Problem to work on: Search the listing below for the word "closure" and return each line that contains it.

§ §

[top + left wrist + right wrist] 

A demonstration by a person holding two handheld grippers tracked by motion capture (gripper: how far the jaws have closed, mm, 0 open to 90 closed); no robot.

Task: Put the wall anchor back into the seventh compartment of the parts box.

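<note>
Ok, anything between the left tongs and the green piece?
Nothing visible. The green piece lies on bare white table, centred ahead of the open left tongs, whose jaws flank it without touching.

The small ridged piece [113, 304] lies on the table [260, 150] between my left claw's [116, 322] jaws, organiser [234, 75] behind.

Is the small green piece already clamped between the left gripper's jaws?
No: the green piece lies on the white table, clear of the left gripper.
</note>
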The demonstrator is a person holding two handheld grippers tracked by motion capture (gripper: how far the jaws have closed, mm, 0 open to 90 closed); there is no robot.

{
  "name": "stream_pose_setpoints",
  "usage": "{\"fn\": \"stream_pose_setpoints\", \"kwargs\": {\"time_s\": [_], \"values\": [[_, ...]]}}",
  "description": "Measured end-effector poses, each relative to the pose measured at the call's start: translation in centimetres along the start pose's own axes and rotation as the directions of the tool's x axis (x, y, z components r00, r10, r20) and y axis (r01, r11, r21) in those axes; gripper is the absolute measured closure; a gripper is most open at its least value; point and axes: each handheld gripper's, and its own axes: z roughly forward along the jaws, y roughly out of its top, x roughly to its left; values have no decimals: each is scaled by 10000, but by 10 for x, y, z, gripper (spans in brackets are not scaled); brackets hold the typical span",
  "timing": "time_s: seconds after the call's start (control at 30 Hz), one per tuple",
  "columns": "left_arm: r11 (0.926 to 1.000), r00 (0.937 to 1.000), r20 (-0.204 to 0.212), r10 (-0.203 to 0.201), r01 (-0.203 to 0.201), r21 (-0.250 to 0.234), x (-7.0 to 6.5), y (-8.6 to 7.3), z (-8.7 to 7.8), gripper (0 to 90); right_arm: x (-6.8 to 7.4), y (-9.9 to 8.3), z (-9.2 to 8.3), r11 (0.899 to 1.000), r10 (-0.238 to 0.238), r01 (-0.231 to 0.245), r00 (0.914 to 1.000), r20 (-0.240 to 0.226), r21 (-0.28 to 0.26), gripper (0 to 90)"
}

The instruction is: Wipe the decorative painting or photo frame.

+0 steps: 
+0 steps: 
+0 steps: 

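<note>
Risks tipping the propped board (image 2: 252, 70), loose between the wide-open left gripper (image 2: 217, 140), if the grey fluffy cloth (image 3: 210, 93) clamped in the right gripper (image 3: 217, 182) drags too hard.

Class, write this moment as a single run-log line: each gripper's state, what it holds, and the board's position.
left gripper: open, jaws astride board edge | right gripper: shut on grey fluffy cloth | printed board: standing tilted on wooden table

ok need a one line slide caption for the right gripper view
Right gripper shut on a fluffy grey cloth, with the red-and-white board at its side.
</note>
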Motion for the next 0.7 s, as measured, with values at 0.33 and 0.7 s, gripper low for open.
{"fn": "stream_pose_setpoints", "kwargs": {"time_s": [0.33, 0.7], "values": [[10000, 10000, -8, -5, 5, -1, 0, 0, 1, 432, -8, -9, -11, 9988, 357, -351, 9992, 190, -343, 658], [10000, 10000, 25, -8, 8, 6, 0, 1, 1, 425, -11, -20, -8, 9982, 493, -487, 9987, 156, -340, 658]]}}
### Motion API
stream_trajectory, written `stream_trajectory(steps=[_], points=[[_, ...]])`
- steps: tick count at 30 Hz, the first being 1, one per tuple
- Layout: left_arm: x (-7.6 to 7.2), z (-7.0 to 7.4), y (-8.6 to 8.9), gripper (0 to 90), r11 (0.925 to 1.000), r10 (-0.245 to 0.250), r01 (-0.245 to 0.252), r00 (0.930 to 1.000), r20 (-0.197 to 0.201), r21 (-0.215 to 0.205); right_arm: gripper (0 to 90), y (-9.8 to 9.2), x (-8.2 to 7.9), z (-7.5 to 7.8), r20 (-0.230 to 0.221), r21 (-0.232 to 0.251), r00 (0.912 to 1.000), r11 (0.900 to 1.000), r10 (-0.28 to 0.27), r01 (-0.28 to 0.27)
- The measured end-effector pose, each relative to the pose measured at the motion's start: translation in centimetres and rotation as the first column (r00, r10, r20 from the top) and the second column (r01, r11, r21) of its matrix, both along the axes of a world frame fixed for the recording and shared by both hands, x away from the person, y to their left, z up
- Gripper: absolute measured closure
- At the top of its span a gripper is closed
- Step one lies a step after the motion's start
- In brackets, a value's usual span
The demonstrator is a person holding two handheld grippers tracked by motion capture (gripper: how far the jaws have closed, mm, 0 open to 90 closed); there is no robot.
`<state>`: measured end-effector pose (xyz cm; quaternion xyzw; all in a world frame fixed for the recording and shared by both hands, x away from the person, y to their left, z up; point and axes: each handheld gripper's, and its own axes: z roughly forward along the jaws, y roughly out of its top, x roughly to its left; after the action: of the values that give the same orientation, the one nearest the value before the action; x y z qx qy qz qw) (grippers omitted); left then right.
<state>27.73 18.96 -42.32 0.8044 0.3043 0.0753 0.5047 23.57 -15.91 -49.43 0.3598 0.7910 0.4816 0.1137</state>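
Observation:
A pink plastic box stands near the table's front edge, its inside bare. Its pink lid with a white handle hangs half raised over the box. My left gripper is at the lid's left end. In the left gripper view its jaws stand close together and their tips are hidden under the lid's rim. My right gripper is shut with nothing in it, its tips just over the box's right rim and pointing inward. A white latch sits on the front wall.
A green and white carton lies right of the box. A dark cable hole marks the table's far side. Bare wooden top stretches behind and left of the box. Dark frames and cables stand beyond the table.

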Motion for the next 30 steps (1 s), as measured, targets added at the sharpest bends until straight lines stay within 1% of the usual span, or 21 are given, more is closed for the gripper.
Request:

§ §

Exercise solution:
  "description": "Measured end-effector poses, each relative to the pose measured at the call's start: translation in centimetres along the start pose's own axes and rotation as the directions of the tool's x axis (x, y, z components r00, r10, r20) and y axis (r01, r11, r21) in those axes; gripper is the absolute measured closure; a gripper is most open at its least value; point and axes: each handheld gripper's, and its own axes: z roughly forward along the jaws, y roughly out of its top, x roughly to its left; values have no decimals: each is scaled by 10000, but by 10 for x, y, z, gripper (spans in brackets are not scaled); brackets hold the typical span",
- Gripper: absolute measured closure

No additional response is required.